ABOUT THIS EXERCISE = Each line of the listing that contains the word "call" is to be copied.

DATA SECTION =
+++

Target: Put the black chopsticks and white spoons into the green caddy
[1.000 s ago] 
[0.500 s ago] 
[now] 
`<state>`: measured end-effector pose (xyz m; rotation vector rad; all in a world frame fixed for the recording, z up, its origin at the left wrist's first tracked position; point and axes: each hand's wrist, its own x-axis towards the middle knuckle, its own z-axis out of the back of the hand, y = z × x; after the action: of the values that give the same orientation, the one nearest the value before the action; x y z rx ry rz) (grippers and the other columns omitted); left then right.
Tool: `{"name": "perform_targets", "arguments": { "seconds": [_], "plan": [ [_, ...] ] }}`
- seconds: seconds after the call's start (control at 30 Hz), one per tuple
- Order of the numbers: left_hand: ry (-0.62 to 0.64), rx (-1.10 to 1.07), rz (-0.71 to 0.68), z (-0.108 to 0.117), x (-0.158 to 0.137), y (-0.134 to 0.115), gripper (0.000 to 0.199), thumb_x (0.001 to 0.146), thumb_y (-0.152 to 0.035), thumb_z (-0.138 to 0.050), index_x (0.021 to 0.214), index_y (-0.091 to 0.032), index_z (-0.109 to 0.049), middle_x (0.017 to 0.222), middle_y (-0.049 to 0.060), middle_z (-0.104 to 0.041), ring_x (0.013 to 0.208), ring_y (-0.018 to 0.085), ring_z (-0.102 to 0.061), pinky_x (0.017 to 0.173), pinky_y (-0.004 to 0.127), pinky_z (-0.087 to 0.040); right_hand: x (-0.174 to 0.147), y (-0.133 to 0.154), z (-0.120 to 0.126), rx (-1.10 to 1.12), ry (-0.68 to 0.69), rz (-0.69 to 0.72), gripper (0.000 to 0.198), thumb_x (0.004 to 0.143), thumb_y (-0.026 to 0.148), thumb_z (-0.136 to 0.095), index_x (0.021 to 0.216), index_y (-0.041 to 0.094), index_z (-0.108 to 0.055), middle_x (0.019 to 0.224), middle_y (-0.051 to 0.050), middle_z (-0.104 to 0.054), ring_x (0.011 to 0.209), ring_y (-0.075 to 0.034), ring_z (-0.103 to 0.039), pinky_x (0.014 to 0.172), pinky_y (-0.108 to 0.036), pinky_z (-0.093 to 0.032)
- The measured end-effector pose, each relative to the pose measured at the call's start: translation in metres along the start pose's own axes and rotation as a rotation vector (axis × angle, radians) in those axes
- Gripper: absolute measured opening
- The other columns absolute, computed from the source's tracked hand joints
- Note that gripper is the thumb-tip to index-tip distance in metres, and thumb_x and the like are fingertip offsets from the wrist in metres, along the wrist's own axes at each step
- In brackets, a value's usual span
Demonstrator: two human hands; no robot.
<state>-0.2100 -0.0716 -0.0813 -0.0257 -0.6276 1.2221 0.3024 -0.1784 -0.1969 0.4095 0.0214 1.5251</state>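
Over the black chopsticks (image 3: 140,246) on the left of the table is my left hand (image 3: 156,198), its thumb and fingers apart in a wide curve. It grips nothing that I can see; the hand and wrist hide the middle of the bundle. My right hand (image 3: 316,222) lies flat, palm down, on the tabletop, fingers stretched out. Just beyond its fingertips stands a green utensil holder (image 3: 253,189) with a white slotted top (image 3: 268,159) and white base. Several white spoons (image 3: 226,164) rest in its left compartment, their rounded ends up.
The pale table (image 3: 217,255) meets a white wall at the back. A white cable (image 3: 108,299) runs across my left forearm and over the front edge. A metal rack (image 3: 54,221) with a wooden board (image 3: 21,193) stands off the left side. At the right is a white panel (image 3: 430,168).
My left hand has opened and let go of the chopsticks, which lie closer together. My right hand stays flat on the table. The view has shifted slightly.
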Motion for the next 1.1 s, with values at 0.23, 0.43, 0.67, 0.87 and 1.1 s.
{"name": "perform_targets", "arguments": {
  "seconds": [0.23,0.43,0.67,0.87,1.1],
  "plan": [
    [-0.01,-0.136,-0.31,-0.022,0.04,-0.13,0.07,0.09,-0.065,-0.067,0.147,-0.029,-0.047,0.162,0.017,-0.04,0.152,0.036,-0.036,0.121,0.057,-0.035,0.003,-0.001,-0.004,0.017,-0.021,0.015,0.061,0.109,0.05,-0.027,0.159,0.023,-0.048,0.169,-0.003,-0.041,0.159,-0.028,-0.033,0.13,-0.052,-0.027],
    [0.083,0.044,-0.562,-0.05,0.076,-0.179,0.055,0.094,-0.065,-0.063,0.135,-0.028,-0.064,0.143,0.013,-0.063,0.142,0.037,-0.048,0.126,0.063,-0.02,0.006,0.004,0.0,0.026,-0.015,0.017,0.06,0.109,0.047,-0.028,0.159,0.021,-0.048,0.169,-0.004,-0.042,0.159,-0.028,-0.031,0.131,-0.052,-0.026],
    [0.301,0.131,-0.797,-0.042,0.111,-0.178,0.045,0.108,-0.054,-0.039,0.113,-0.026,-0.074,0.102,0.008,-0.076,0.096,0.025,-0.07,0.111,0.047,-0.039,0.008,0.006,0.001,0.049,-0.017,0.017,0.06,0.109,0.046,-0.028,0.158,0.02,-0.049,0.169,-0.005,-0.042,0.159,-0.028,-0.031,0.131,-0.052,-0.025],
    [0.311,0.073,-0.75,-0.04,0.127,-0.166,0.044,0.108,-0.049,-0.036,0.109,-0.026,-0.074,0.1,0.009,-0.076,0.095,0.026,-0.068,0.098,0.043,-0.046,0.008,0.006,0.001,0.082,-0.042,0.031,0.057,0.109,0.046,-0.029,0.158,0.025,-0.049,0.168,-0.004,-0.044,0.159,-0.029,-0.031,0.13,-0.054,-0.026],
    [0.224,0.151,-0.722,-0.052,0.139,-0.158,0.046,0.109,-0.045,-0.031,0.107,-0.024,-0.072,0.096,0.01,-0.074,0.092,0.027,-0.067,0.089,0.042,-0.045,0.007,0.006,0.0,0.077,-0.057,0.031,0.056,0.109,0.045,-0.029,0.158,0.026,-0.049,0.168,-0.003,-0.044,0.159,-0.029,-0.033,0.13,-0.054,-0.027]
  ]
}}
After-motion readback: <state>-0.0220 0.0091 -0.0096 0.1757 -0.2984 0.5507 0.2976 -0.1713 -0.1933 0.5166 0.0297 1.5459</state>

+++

EXPECTED OUTPUT =
- seconds: seconds after the call's start (control at 30 Hz), one per tuple
- The measured end-effector pose, each relative to the pose measured at the call's start: translation in metres along the start pose's own axes and rotation as a rotation vector (axis × angle, radians) in those axes

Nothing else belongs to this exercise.